John Sherry, assistant state education commissioner, said that Gagliardi would not be replaced, but that his duties would be transferred to Camden County School Superintendent Daniel Mastrobuono. Sherry praised Gagliardi for providing a blueprint for recovery that the city school board, with Mastrobuono's oversight, can carry out.
Philip E. Freeman Sr., president of the Camden Board of Education, said he viewed the state's decision not to replace Gagliardi as an indication that the district was showing improvement.
"I don't know if Dr. Mastrobuono will be able to handle the monitoring of the task force on a full-time basis in view of the other responsibilities he has," Freeman said. "I'm of the opinion that the state not replacing Dr. Gagliardi is an illustration that we are doing some things right."

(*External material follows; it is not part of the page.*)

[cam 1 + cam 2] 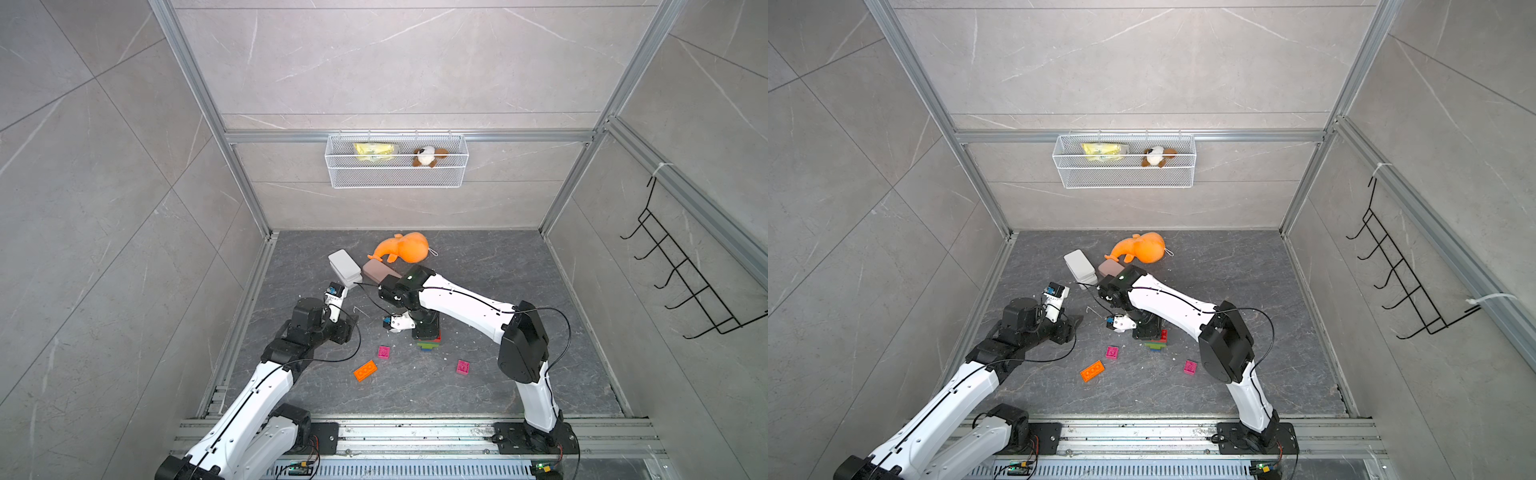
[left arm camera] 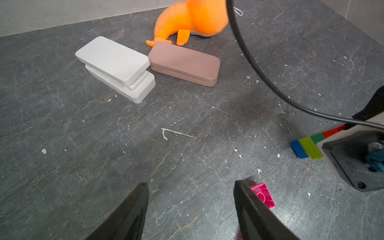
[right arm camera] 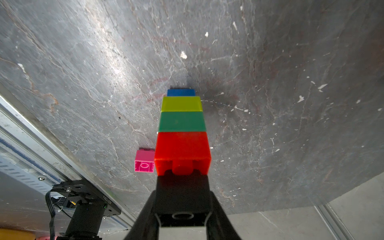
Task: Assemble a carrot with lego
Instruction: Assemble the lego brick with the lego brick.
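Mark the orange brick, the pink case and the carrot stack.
orange brick (image 1: 365, 370): in a top view, studded top face.
pink case (image 2: 185, 62): left wrist view, lid centre.
carrot stack (image 3: 182, 121): right wrist view, dark green layer.

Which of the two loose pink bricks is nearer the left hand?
The pink brick next to the orange brick; the other pink brick lies past the stack.

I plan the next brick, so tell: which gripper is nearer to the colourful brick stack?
Right. The right gripper is shut on a black brick at the red top of the brick stack. The left gripper is open, apart from it, near a pink brick.
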Robot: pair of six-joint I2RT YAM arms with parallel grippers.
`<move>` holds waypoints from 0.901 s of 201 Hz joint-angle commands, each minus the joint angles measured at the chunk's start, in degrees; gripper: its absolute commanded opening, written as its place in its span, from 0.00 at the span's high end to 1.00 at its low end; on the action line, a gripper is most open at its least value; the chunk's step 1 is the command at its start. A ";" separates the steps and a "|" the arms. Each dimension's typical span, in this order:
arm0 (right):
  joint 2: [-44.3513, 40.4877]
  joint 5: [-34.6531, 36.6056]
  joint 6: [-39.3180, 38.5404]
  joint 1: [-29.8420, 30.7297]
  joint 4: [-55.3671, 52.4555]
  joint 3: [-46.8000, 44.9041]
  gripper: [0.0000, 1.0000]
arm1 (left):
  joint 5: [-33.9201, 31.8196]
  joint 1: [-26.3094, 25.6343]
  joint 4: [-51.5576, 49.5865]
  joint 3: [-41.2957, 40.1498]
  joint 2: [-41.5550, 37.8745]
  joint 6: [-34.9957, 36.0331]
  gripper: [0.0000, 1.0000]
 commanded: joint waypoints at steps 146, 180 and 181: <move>-26.26 -17.03 9.29 -7.16 17.95 -17.93 0.23 | 9.78 -0.43 2.12 2.08 3.80 0.10 0.32; -39.12 -25.59 17.41 -14.61 29.03 -29.70 0.22 | 7.34 -5.35 -0.08 2.23 5.52 8.53 0.32; -39.43 -25.81 17.68 -14.88 29.29 -30.09 0.22 | 7.16 -5.45 -0.20 2.29 5.60 8.78 0.32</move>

Sherry said, however, that the task force would remain in place. He said the district must hire a permanent superintendent and show improvement in academic achievement and other areas before the state would consider leaving the district.

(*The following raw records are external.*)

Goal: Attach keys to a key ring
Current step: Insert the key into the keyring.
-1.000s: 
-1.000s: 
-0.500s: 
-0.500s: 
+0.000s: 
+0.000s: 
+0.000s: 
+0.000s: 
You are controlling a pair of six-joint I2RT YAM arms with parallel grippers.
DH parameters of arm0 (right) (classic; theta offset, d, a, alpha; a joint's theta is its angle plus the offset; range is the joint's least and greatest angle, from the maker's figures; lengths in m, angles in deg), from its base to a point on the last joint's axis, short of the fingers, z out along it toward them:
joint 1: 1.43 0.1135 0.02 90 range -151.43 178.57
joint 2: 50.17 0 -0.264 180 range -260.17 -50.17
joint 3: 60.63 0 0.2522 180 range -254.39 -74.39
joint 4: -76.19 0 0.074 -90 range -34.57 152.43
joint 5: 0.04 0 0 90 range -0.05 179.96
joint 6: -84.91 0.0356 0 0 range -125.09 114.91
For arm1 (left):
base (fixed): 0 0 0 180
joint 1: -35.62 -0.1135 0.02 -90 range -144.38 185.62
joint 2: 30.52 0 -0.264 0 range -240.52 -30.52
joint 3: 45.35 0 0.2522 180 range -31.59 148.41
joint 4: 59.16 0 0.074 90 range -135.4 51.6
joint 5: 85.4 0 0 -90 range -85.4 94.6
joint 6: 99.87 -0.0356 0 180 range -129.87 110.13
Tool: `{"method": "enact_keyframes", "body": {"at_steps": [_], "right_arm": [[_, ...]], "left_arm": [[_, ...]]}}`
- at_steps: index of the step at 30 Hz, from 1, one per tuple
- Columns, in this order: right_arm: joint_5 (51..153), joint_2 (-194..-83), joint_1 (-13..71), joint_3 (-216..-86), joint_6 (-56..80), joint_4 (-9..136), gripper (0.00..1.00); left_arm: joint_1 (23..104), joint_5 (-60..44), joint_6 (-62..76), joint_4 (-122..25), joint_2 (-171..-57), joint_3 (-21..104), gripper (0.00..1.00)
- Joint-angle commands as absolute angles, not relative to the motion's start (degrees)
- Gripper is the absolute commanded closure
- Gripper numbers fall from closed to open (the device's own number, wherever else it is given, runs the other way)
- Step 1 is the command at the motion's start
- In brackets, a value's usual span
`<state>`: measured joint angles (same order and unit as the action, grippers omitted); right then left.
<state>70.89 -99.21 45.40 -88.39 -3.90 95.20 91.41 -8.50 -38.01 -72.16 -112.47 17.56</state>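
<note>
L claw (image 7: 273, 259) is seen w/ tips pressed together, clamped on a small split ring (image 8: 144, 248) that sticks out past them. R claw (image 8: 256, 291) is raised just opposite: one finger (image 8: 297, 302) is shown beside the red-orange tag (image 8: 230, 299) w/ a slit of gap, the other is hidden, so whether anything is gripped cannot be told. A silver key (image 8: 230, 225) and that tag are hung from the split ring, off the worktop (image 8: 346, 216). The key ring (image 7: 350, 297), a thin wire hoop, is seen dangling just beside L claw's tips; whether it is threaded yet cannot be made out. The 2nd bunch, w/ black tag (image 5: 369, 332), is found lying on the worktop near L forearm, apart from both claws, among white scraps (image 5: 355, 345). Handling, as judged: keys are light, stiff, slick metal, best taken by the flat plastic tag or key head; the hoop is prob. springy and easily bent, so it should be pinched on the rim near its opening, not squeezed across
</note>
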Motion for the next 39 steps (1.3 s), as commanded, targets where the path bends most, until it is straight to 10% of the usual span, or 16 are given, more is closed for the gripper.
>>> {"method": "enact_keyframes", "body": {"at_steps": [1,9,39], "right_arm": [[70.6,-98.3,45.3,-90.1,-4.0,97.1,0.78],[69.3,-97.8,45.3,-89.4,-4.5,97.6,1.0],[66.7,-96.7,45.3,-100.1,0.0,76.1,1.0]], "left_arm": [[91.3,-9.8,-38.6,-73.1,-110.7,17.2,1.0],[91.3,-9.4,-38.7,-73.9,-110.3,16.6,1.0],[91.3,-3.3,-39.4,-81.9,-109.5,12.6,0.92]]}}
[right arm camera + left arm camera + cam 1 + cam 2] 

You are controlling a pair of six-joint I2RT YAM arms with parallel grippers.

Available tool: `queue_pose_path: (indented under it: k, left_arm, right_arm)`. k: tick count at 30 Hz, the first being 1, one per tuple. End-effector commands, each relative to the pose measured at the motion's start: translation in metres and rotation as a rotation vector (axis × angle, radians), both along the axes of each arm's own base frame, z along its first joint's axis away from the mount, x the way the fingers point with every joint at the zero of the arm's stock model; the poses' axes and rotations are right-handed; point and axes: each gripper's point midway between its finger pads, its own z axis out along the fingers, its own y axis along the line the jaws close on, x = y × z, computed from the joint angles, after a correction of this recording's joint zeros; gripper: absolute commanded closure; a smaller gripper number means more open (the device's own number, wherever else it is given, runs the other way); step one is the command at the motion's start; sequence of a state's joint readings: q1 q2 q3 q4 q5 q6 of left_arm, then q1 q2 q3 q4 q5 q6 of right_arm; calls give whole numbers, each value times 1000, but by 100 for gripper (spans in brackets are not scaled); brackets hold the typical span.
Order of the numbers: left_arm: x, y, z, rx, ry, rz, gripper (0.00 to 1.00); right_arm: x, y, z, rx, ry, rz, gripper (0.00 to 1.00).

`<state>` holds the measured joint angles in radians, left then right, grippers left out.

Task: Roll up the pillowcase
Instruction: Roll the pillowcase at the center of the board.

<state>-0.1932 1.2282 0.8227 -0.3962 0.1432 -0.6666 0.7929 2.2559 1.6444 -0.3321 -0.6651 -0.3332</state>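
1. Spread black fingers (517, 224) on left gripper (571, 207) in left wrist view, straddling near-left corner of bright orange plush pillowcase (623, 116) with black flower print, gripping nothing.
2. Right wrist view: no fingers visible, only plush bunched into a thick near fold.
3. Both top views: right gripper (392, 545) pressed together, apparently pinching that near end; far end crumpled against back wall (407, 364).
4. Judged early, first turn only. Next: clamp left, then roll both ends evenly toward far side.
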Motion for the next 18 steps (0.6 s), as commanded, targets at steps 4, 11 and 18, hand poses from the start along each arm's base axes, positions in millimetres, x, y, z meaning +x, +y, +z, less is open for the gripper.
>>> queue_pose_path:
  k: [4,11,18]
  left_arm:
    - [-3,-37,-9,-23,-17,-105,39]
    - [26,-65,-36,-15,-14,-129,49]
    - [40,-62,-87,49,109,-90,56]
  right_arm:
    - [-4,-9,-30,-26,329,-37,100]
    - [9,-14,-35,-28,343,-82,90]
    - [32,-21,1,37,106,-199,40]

Mastrobuono is on vacation and was not available for comment.
The state created the task force a year ago, citing low student test scores. The task force is a step short of a full takeover, which has been done in Jersey City, Newark and Paterson. Gagliardi led a similar task force in Asbury Park for about 15 months, ending in 1998.
The Camden task force, which consists of about 25 retired school administrators, roamed the district during the last school year, monitoring teachers, evaluating curriculum, reviewing policy, and assessing administrators. The group members serve as troubleshooters on issues large and small, down to such things as broken water faucets.
Gagliardi issued a harsh report in March that criticized district officials for what he called a lack of leadership, accountability, and, in some cases, ability. The report documented incidents of questionable spending, overstaffing, nepotism, and uncertified staffers. The report found, for example, that the business office, which oversees a $240 million budget, did not have a single employee with an accounting degree.
Warren Sykes, past president of the District Parent Advisory Council, said Gagliardi had a difficult job. He was viewed with suspicion by Camden officials and not given enough support by the state, Sykes said.
In its first year, Sykes said, the task force did a good job of identifying the problems, particularly at the administrative level, but did little to solve them.
Sykes and Freeman said it was too early to judge the work of the task force.
"One year is far too short a time to judge the task force's efforts," Sykes said. "It is not a quick fix. It won't take one year. It won't take two years. There should be a seven-year plan, a 10-year plan."